The cartoon, responders wrote on social media, is “offensive” and “anti-Semitic” because it makes a connection between Jews and pigs.
But by their nature, political cartoons draw on well-known cultural symbols to connect with their readers. The readers of the Report, according to its own data, have above-average educations and certainly must have read — or at least know about — Animal Farm.
Yet in the spirit of the Nation-State law, which sets Jewishness above all, those readers who complained were unwilling to connect to that association. They appear to be so ethnocentric and insular that, just like this current government, they cannot see that “not everything is about us.”
They were unwilling to accept that Jewish sensitivity to pig references doesn’t cancel out Orwell’s warning.

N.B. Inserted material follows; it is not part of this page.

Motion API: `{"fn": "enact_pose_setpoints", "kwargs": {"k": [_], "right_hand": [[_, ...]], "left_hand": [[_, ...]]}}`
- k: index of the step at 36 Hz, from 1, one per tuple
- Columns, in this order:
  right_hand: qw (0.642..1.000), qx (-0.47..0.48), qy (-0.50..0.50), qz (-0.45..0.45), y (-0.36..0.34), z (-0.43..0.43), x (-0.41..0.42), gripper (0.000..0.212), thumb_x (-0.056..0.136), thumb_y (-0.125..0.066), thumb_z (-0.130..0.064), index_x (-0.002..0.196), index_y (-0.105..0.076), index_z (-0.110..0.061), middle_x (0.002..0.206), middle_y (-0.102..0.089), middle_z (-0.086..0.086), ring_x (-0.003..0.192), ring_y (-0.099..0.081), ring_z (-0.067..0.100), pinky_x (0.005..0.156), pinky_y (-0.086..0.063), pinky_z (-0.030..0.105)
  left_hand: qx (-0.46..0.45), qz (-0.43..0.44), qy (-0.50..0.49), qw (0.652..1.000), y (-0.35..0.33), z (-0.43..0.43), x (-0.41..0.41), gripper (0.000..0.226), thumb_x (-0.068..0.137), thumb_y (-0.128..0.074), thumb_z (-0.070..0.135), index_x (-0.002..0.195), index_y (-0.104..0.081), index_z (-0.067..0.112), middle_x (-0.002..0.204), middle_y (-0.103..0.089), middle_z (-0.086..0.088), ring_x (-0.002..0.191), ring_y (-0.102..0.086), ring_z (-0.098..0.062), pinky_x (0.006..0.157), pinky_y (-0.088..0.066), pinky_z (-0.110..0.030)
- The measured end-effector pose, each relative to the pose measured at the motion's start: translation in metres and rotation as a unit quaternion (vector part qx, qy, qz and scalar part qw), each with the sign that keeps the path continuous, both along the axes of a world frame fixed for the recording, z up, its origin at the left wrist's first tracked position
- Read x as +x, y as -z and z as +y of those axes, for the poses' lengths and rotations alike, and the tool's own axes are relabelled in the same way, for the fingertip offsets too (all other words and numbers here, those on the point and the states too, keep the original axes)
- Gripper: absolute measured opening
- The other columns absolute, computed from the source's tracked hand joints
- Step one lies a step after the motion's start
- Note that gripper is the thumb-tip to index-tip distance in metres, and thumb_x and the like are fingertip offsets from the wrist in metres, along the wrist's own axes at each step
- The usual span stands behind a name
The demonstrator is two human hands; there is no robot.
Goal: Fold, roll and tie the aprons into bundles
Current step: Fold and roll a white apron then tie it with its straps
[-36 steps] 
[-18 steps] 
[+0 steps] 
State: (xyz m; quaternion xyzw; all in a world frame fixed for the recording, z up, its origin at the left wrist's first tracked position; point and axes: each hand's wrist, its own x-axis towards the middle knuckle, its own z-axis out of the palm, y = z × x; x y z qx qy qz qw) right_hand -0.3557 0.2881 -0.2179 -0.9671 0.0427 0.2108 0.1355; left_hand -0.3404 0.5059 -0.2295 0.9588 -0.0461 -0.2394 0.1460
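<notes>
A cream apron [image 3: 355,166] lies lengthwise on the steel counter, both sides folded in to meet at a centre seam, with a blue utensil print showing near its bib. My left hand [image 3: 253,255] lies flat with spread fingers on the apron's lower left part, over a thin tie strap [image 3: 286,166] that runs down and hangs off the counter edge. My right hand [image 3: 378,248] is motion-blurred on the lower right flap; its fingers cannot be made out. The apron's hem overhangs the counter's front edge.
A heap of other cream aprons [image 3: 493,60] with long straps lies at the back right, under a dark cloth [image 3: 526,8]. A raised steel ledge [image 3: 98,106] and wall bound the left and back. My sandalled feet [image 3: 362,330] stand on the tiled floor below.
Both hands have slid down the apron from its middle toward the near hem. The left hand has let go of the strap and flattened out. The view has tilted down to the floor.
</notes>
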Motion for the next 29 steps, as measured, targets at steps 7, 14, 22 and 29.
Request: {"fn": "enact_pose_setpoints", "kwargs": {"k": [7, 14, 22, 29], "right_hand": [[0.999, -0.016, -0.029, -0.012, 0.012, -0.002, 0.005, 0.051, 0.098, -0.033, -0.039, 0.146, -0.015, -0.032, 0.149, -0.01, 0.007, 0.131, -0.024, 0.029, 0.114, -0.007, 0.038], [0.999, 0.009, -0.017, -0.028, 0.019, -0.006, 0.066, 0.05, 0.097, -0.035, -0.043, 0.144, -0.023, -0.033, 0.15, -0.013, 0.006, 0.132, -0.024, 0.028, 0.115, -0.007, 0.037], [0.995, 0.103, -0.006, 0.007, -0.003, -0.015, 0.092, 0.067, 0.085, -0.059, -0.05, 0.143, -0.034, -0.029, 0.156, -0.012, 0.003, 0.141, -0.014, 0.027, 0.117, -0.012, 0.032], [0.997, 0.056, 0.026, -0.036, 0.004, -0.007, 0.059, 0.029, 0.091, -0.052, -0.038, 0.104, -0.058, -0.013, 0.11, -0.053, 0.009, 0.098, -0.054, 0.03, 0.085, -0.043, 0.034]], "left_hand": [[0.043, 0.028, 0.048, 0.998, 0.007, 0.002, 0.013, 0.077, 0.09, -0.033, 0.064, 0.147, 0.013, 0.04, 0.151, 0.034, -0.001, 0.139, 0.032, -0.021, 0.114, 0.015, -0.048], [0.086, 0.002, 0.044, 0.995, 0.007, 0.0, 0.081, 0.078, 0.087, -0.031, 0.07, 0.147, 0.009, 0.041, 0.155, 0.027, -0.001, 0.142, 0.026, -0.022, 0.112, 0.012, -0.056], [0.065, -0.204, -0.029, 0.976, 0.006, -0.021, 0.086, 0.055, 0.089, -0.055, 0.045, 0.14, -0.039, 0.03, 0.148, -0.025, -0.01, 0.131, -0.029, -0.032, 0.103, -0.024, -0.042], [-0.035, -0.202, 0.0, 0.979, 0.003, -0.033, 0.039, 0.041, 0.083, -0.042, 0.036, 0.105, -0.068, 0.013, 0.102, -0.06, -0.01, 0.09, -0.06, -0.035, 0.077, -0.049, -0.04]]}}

Orwell’s allegory uses pigs. So Katz used pigs. I’m sure that if Orwell had written about aardvarks, Avi would have drawn aardvarks.

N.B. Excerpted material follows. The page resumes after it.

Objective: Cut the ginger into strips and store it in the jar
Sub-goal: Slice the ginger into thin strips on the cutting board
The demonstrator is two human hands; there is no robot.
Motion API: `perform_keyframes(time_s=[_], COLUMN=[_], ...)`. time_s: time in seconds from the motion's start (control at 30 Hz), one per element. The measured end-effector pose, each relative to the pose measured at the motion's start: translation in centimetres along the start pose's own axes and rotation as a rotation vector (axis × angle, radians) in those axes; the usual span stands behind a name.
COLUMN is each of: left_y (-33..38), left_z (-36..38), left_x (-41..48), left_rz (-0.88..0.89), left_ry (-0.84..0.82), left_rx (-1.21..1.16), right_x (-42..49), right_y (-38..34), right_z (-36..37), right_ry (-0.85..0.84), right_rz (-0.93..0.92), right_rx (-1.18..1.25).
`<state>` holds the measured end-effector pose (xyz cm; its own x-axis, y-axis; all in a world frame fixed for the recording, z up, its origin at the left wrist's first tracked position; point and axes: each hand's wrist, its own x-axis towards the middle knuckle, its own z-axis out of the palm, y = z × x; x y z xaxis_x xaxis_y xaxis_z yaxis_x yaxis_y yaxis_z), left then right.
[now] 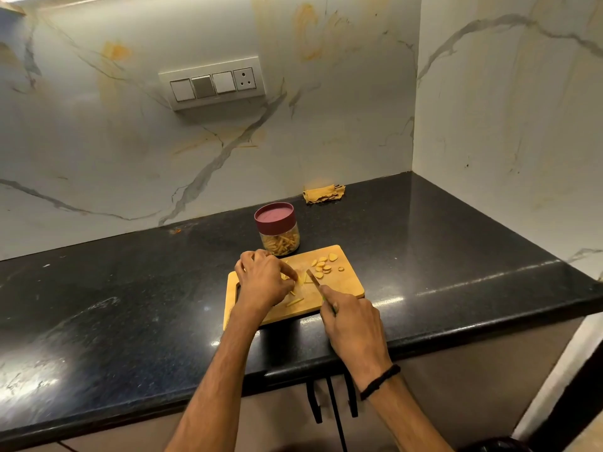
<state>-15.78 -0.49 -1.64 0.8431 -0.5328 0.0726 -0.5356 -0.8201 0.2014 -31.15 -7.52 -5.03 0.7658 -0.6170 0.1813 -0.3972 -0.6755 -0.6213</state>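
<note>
A wooden cutting board (346,287) lies on the black counter. My left hand (264,282) is curled over the board's left half and holds a ginger piece (288,278) down under its fingertips. My right hand (350,324) grips a knife (314,278) whose blade points at that piece. Several ginger slices (323,267) lie at the board's far right. A few cut strips (294,301) lie near the front. Behind the board stands a glass jar (280,243) with a maroon lid (274,216) on it, holding ginger strips.
The black counter (130,288) runs left and ends in a corner at the right. A crumpled yellow cloth (323,193) lies by the back wall. A switch panel (213,83) is on the marble wall. Dark handles (329,402) hang below the counter edge.
</note>
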Motion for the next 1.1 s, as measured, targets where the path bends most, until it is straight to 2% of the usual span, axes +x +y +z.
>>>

In a mature democracy, citizens must be able to make informed decisions based on information that they may not want to hear or read. It is the media’s responsibility to give them that opportunity, even if the readers and viewers don’t like it, and even if they threaten to cancel their subscriptions.
But the bottom line of income seems to be more important than higher democratic values. Real leaders should never pander to their publics and should bravely stand up for principles. Israel, however, is not a mature democracy and too many of the owners, publishers and editors of Israeli media are not brave.
I am also quite sure that the politicians portrayed in Fitoussi’s photograph and Katz’s drawing were less than pleased. Perhaps some of them complained to the owners? The Israeli police have recommended that Prime Minister Benjamin Netanyahu be indicted for his alleged attempts to illegally control the Israeli press and sway coverage in his favor, so it is clear that he expects the media to toe the line. But instead of standing up courageously and speaking truth to power, media moguls are kowtowing to prevailing political winds.
This pandering also creates a chill factor for all journalists and makes it much more difficult for us to do our jobs. Katz was dismissed over a single cartoon. Other journalists have been dismissed, warned or censured in similar ways in other media outlets.
This is another way that management tries to keep journalists docile and vulnerable — with regard to our salaries and job security and with regard to our voice and professional commitments.
Sadly, it isn’t Katz’s cartoon that’s offensive. It’s the reality that it reveals.